:: Exercise ::
List the lines of this listing that hold the word "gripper".
◆ ◆ ◆
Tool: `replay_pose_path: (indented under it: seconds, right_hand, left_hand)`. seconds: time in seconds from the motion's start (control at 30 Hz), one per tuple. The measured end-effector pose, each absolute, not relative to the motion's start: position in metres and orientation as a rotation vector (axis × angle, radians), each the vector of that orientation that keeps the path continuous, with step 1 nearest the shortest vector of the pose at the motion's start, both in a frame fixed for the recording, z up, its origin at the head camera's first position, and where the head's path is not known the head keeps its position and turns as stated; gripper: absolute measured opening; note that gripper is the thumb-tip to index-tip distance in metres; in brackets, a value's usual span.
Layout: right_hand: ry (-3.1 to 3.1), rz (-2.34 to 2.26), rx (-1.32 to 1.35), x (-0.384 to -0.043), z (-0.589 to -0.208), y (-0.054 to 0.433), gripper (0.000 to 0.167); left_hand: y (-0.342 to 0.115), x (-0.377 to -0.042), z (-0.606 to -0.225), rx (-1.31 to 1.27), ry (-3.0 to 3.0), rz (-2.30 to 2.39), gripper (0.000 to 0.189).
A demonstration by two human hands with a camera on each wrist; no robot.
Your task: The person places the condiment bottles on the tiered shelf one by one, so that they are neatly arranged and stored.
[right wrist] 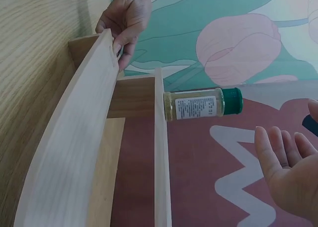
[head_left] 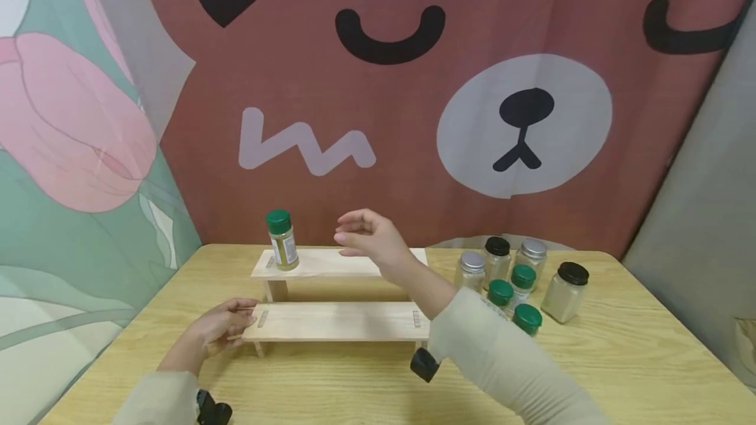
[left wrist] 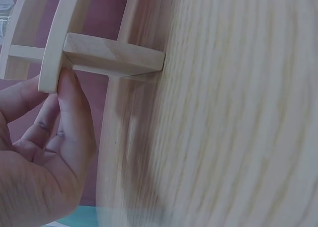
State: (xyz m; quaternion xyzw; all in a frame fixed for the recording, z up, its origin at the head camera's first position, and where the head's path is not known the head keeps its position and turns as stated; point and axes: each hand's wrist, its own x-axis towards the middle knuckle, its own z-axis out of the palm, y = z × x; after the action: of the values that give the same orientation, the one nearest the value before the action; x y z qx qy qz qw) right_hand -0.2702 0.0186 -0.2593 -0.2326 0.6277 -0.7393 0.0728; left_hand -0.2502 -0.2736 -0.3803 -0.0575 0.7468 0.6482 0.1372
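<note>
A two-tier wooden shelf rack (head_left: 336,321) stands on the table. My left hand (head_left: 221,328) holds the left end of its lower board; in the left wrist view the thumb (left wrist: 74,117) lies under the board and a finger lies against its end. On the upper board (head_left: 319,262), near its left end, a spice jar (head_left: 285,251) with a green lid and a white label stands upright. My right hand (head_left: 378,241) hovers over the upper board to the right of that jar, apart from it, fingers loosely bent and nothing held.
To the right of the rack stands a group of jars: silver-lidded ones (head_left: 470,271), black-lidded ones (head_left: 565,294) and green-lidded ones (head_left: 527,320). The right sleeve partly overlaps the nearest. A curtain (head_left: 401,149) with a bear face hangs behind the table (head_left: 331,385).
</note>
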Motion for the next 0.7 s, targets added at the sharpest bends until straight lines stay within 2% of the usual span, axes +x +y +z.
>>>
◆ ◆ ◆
:: Task solution ::
Tool: `replay_pose_path: (indented under it: seconds, right_hand, left_hand)`. seconds: time in seconds from the motion's start (control at 30 Hz), one per tuple. The measured end-effector pose, each absolute, not relative to the motion's start: position in metres and orientation as a rotation vector (axis × angle, radians), each the vector of that orientation that keeps the path continuous, with step 1 nearest the shortest vector of the pose at the motion's start, both in a frame fixed for the recording, z up, its origin at the head camera's first position, and where the head's path is not known the head keeps its position and turns as stated; gripper: absolute measured opening; note that gripper is the thumb-tip to index-tip distance in metres; in brackets, a value's usual span.
Layout: right_hand: ry (-3.1 to 3.1), rz (-2.34 to 2.26), rx (-1.32 to 1.35), x (-0.384 to -0.043), z (-0.589 to -0.208), y (-0.054 to 0.433), gripper (0.000 to 0.167); left_hand: y (-0.342 to 0.115), x (-0.377 to -0.042), z (-0.606 to -0.225), rx (-1.31 to 1.27), ry (-3.0 to 3.0), rz (-2.30 to 2.39), gripper (0.000 to 0.189).

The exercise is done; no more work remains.